IBM / tensorlakehouse-openeo-driver

IBM's OpenSource reference implementation of the OpenEO driver
Apache License 2.0
6 stars 2 forks source link

support UDF #18

Open leotizzei opened 1 month ago

leotizzei commented 1 month ago

provide support for udf (see https://openeo.org/documentation/1.0/udfs.html#user-defined-functions).

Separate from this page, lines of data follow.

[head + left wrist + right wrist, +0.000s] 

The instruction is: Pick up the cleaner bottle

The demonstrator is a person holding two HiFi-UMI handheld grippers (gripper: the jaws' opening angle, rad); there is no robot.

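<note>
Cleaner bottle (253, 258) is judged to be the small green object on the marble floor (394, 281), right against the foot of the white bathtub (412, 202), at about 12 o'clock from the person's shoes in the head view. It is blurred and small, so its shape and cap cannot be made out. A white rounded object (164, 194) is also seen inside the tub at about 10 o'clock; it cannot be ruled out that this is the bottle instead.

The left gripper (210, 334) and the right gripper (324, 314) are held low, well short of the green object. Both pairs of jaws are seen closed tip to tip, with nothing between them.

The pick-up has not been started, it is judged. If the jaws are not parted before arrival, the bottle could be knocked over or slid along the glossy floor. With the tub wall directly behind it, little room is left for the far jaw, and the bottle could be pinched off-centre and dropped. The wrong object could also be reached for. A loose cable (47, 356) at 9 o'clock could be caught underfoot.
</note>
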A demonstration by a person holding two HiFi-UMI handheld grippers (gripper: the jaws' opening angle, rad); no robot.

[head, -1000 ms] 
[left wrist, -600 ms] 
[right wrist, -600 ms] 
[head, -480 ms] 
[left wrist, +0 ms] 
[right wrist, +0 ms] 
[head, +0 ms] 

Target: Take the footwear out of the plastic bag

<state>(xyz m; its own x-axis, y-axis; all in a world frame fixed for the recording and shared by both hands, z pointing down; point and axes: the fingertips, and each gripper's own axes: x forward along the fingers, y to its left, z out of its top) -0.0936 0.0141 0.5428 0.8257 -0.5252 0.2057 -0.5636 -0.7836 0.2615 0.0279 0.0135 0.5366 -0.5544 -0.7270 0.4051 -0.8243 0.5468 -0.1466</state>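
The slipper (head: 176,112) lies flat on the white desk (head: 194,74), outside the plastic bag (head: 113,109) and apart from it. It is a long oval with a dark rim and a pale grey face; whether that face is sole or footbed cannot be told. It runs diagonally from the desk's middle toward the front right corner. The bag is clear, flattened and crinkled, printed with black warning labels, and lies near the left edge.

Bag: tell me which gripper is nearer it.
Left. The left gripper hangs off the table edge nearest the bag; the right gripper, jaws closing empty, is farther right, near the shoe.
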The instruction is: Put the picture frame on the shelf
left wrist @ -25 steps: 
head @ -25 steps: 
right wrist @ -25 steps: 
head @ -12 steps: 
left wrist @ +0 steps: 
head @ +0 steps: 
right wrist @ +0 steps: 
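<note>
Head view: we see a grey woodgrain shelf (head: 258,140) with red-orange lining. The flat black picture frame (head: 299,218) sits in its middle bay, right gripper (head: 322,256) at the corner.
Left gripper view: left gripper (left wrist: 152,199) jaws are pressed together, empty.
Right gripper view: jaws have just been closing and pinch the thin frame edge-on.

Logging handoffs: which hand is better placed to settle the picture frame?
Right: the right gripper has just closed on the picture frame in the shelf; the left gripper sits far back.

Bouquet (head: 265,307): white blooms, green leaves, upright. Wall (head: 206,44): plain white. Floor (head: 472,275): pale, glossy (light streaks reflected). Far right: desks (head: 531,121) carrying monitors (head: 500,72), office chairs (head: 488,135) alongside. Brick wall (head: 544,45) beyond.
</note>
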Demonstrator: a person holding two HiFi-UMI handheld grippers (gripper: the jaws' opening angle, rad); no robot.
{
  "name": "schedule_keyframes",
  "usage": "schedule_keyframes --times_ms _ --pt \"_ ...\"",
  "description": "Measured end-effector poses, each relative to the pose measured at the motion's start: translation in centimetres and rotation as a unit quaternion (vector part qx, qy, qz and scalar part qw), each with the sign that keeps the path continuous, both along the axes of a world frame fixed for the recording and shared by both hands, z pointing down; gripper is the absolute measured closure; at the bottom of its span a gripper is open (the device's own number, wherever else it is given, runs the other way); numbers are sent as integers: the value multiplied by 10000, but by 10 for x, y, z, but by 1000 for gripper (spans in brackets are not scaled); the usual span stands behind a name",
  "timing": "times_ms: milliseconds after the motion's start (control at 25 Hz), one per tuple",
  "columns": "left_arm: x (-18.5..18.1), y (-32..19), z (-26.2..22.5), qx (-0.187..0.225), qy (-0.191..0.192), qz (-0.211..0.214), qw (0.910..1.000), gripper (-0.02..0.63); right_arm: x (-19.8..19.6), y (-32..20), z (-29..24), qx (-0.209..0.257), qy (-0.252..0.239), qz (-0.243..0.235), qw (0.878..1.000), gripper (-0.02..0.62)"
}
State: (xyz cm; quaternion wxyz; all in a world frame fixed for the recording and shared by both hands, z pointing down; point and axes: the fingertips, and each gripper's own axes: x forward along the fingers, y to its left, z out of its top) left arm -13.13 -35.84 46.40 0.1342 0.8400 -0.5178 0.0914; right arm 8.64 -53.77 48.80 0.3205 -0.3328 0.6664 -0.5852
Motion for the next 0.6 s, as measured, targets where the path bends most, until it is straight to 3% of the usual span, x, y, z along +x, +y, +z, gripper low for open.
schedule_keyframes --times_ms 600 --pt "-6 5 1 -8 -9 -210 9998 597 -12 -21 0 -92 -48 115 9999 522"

It seems tensorlakehouse-openeo-driver needs to register run_udf function

Traceback (most recent call last):
  File "/opt/app-root/lib64/python3.9/site-packages/flask/app.py", line 1484, in full_dispatch_request
    rv = self.dispatch_request()
  File "/opt/app-root/lib64/python3.9/site-packages/flask/app.py", line 1469, in dispatch_request
    return self.ensure_sync(self.view_functions[rule.endpoint])(**view_args)
  File "/opt/app-root/lib64/python3.9/site-packages/openeo_driver/users/auth.py", line 88, in decorated
    return f(*args, **kwargs)
  File "/opt/app-root/lib64/python3.9/site-packages/openeo_driver/views.py", line 676, in result
    result = backend_implementation.processing.evaluate(process_graph=process_graph, env=env)
  File "/opt/app-root/src/tensorlakehouse-openeo-driver/tensorlakehouse_openeo_driver/processing.py", line 114, in evaluate
    pg_callable = parsed_graph.to_callable(process_registry=self.process_registry)
  File "/opt/app-root/lib64/python3.9/site-packages/openeo_pg_parser_networkx/graph.py", line 318, in to_callable
    return self._map_node_to_callable(
  File "/opt/app-root/lib64/python3.9/site-packages/openeo_pg_parser_networkx/graph.py", line 347, in _map_node_to_callable
    parent_callable = self._map_node_to_callable(
  File "/opt/app-root/lib64/python3.9/site-packages/openeo_pg_parser_networkx/graph.py", line 355, in _map_node_to_callable
    callback = self._map_node_to_callable(
  File "/opt/app-root/lib64/python3.9/site-packages/openeo_pg_parser_networkx/graph.py", line 340, in _map_node_to_callable
    process_impl = process_registry[node_with_data["process_id"]].implementation
  File "/opt/app-root/lib64/python3.9/site-packages/openeo_pg_parser_networkx/process_registry.py", line 49, in __getitem__
    raise KeyError(
KeyError: 'Process run_udf not found in namespace predefined!'
2024-06-11 20:36:15,718 - openeo_driver.views - INFO - Handling GET https://tensorlakehouse-openeo-driver-nasageospatial-dev.cash.sl.cloud9.ibm.com/.well-known/openeo with data b''
leotizzei commented 1 week ago

example of how to run https://open-eo.github.io/openeo-python-client/udf.html#workflow-script

leotizzei commented 1 week ago

I'm getting a weird error when I pass the function as a comment

./tensorlakehouse_openeo_driver/tests/end_to_end/test_udf.py::test_udf Failed: [undefined]openeo.rest.OpenEoClientException: Failed to detect language of UDF code.
openeo_client = <Connection to 'https://tensorlakehouse-openeo-driver-geospatial-be-staging.apps.fmaas-backend.fmaas.res.ibm.com/openeo/1.2/' with OidcBearerAuth>

    def test_udf(openeo_client: openeo.Connection):
        spatial_extent = {
            "west": -121.5,
            "south": 44.0,
            "east": -121.25,
            "north": 44.25,
        }
        temporal_extent = [
            "2022-01-02T00:00:00Z",
            "2022-01-02T23:59:59Z",
        ]
        bands = ["B02"]
        datacube = openeo_client.load_collection(
            "HLSS30",
            spatial_extent=spatial_extent,
            temporal_extent=temporal_extent,
            bands=bands,
        )

        # Create a UDF object from inline source code.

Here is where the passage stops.